● Task to complete: Could the data below be printed out exactly, with the pictures left out?

● Data below:
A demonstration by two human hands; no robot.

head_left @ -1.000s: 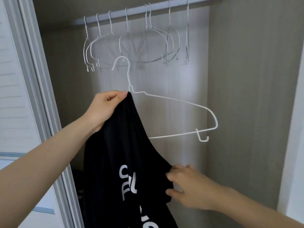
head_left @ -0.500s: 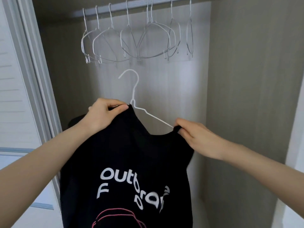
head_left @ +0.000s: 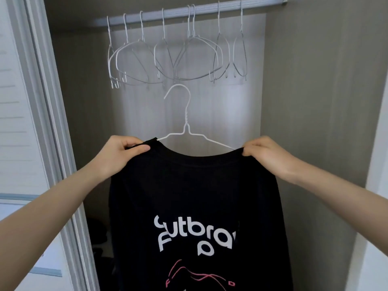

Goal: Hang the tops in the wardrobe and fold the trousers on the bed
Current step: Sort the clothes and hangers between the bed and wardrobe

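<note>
A black top (head_left: 195, 190) with white lettering and a pink drawing hangs on a white wire hanger (head_left: 186, 122), spread flat in front of the open wardrobe. My left hand (head_left: 121, 153) pinches its left shoulder beside the collar. My right hand (head_left: 266, 153) pinches its right shoulder. The hanger's hook sticks up from the collar, below the wardrobe rail (head_left: 189, 12) and not touching it. The hanger's lower part is hidden inside the top.
Several empty white wire hangers (head_left: 178, 57) hang along the rail. A sliding door frame (head_left: 52, 122) stands at the left and the wardrobe's side wall (head_left: 315, 101) at the right. Dark items (head_left: 98, 238) lie low inside the wardrobe.
My right hand came up from the top's lower edge to its right shoulder and pulled it over the hanger's arm. The top now hangs level and spread wide.
</note>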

● Response area:
A demonstration by two human hands; no robot.

head_left @ -1.000s: 
head_left @ -0.500s: 
head_left @ +0.000s: 

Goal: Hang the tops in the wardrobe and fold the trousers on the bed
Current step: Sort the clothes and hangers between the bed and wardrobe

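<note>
A black top (head_left: 195, 190) with white lettering and a pink drawing hangs on a white wire hanger (head_left: 186, 122), spread flat in front of the open wardrobe. My left hand (head_left: 121, 153) pinches its left shoulder beside the collar. My right hand (head_left: 266, 153) pinches its right shoulder. The hanger's hook sticks up from the collar, below the wardrobe rail (head_left: 189, 12) and not touching it. The hanger's lower part is hidden inside the top.
Several empty white wire hangers (head_left: 178, 57) hang along the rail. A sliding door frame (head_left: 52, 122) stands at the left and the wardrobe's side wall (head_left: 315, 101) at the right. Dark items (head_left: 98, 238) lie low inside the wardrobe.
My right hand came up from the top's lower edge to its right shoulder and pulled it over the hanger's arm. The top now hangs level and spread wide.
</note>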

No more work is needed on this exercise.